No datasheet is complete without the timing diagrams and power sequencing tables. The IMX519 datasheet details four primary operating modes: Preview (low-res, low power), Still Capture (16MP, high power), Video (4K at 30fps), and Slow Motion (720p at 480fps). The power consumption curve is revealing: the sensor draws a modest 180mW during 1080p video recording but spikes to nearly 400mW during sustained 480fps burst modes. This explains why early IMX519-equipped phones often limited slow-motion recordings to short 30-second bursts—a direct consequence of thermal dissipation limits outlined in the datasheet’s absolute maximum ratings.
In the rapidly evolving landscape of smartphone photography, the image sensor is the unspoken hero. While consumers often focus on megapixel counts and software algorithms, the true character of a camera is dictated by the cold, precise engineering of its silicon. Among the many components that have defined the modern smartphone era, the Sony IMX519 stands as a fascinating artifact. A deep dive into its datasheet reveals not just a list of electrical characteristics, but a story of prioritization: a shift from brute-force resolution to the physics of speed and light capture. sony imx519 datasheet
This specification had two profound real-world implications. First, it enabled at full resolution, allowing devices to capture a buffer of 16MP images before the user even pressed the shutter. Second, and more importantly, it made high-frame-rate video accessible. The datasheet confirms 720p at 480fps and 1080p at 120fps. For a mid-range sensor in 2017, this was unprecedented. It democratized slow-motion videography, moving it from a niche feature to a mainstream tool. No datasheet is complete without the timing diagrams
If one were to highlight a single line from the IMX519 datasheet that changed smartphone design, it would be the . The sensor supports 60 frames per second (fps) at full 16MP resolution.
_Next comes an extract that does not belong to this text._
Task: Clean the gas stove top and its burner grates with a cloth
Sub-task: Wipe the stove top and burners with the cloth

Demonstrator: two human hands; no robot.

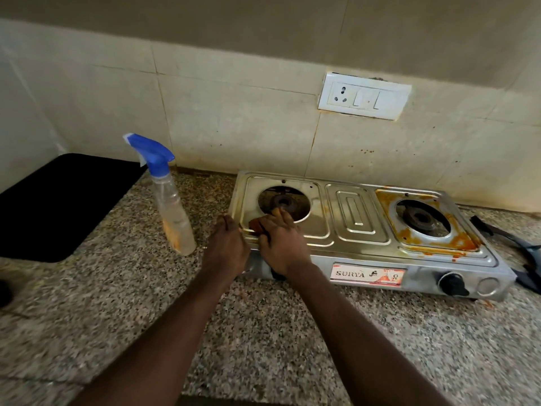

To put this in perspective, its predecessor, the IMX398, typically maxed out at 30fps. This doubling of speed is achieved via a high-speed digital interface (likely MIPI CSI-2 with multiple lanes) and a redesigned column-parallel ADC architecture. This explains why early IMX519-equipped phones often limited
From a 2025 perspective, the IMX519 datasheet reads as a document of intelligent trade-offs. It was never designed to beat the Sony IMX378 (1.55µm pixels) in pure low-light sensitivity, nor the IMX400 (with DRAM layer) in extreme slow motion. Instead, its genius was balance . It offered 80% of the flagship speed at 60% of the power and cost.
However, the datasheet also hints at the sensor’s Achilles’ heel: the lack of on-chip phase detection for all pixels (2x2 OCL). It relied on fewer masked PDAF pixels, which worked adequately in good light but caused focus hunting in dim scenes—a flaw that engineers attempted to mask with laser assist modules in the system design.